Given these entries, repeat exactly the lines starting with the one that has "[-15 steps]" and going on through the one that has "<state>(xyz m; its", both included, but none of the pictures.

(Source data)
┄┄┄┄┄┄┄┄┄┄

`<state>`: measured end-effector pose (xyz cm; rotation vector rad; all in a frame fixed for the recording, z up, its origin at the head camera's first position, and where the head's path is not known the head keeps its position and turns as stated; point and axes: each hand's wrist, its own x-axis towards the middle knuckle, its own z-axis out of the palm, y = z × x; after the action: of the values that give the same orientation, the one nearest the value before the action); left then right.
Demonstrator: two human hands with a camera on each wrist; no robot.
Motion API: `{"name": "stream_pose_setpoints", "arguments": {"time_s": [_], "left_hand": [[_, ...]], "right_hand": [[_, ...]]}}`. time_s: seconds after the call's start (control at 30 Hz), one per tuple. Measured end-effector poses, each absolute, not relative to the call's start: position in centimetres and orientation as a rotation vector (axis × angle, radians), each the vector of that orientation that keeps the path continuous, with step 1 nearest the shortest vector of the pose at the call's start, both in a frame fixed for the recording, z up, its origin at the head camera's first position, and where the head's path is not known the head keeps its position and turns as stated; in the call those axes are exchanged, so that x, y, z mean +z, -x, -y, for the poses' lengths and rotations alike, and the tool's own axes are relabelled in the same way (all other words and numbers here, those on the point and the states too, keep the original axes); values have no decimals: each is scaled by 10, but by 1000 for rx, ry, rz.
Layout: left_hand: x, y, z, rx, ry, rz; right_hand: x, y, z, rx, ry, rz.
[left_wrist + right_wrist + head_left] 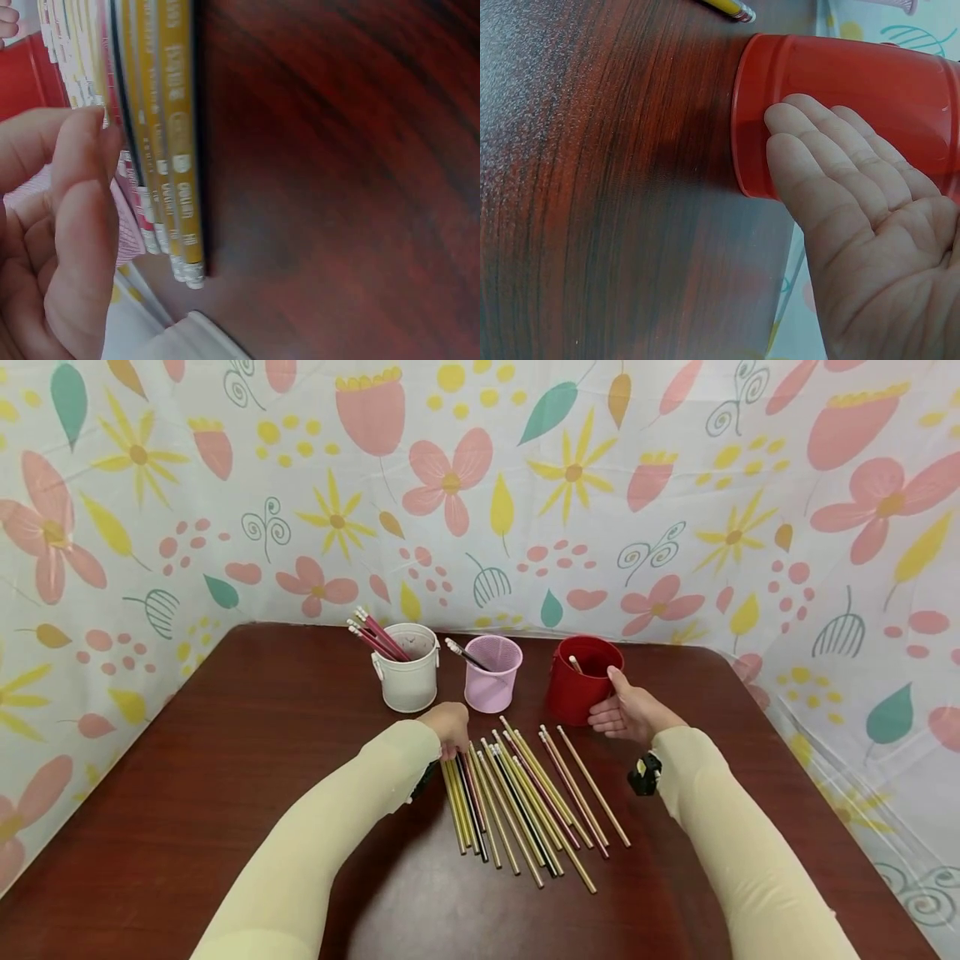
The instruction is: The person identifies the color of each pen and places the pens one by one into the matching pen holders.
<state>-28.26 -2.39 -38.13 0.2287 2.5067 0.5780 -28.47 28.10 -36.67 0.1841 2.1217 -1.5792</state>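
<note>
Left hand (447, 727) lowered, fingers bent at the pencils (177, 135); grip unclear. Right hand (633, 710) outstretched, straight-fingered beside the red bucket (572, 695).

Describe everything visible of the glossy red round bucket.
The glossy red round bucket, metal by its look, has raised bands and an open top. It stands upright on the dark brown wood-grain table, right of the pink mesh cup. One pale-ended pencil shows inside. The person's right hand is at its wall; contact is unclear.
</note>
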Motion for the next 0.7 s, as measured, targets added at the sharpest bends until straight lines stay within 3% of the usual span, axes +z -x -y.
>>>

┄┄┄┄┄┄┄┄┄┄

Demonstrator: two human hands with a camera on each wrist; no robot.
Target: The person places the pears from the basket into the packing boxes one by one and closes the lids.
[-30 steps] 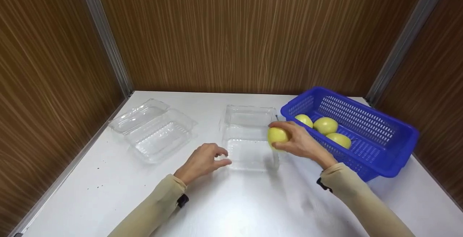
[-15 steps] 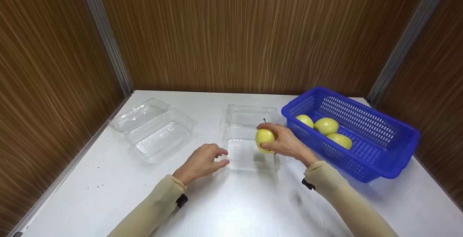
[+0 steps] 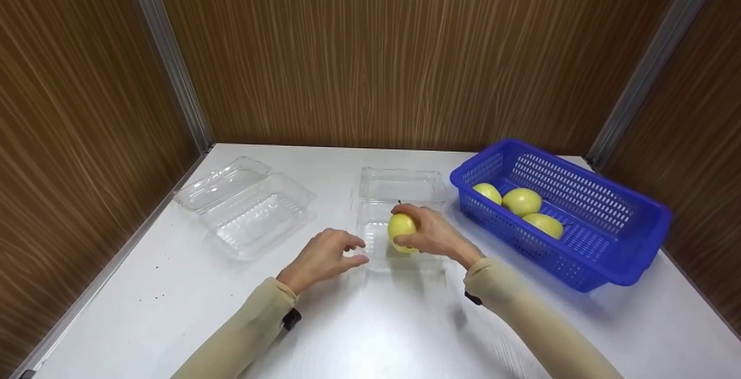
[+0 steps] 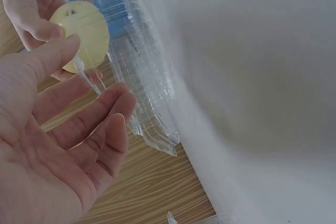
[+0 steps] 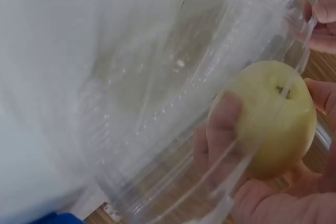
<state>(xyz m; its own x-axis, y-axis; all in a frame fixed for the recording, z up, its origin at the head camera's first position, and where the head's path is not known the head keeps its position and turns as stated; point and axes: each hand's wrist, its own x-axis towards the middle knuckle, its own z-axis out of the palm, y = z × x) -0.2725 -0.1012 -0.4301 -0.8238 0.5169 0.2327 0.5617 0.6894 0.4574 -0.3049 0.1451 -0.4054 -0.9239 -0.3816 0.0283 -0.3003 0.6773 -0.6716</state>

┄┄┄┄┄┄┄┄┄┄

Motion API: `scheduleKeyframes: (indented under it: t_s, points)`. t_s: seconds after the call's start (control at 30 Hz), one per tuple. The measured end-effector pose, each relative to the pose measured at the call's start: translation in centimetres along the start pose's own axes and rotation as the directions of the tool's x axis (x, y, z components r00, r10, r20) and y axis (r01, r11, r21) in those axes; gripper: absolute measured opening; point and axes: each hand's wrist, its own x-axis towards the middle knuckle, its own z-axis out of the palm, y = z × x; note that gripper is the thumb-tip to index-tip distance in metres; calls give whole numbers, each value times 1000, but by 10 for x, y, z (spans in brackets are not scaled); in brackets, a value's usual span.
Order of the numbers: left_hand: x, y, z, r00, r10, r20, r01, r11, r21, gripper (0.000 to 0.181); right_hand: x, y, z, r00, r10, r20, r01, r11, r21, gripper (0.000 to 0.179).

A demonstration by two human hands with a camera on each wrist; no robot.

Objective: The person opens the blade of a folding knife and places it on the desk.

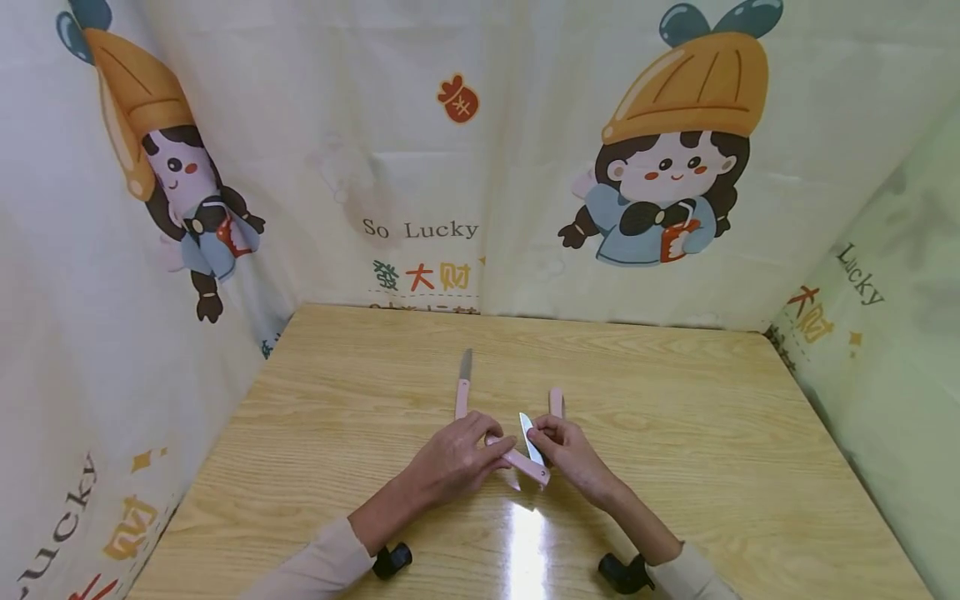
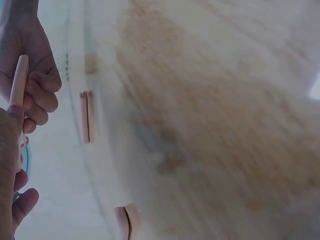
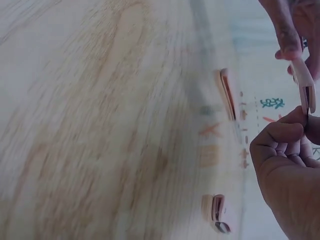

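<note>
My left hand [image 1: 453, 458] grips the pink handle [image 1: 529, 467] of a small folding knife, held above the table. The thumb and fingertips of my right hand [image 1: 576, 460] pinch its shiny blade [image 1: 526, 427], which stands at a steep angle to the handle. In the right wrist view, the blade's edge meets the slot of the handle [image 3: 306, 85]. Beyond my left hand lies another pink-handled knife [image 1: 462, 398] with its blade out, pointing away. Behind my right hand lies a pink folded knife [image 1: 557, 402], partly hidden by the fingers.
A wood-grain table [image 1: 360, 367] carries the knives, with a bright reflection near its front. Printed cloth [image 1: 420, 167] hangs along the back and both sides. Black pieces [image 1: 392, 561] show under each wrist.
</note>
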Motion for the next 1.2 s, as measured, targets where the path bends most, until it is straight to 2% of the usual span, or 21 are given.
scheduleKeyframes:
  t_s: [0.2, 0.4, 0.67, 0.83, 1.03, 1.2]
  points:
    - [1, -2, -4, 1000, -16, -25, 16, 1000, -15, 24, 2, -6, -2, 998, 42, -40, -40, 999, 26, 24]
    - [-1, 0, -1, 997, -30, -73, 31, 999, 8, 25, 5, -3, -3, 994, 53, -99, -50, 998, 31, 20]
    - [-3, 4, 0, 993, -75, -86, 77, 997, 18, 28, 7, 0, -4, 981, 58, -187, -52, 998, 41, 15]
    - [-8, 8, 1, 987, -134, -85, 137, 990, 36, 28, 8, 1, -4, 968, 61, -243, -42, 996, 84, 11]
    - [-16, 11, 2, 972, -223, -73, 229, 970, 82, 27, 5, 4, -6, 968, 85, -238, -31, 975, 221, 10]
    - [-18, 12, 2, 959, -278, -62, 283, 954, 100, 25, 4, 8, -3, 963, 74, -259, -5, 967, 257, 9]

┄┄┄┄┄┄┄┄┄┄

Written response —
[-15 steps] 
[+0 steps] 
[+0 steps] 
[+0 steps] 
<state>(xyz m; its own x-axis, y-axis; all in a frame fixed for the recording, z up, its origin at the head camera's first position, and where the head's path is not known the head keeps its position and turns as stated; point and axes: each hand's wrist, its own x-axis towards the middle knuckle, its own z-axis out of the palm, y = z × x) -0.2725 -0.1012 -0.4301 -0.8238 0.5169 0.2327 0.5617 0.6894 0.4574 -0.3049 0.1451 -0.4054 -0.9239 -0.3816 0.0283 -0.3003 0.6773 -0.6716</state>

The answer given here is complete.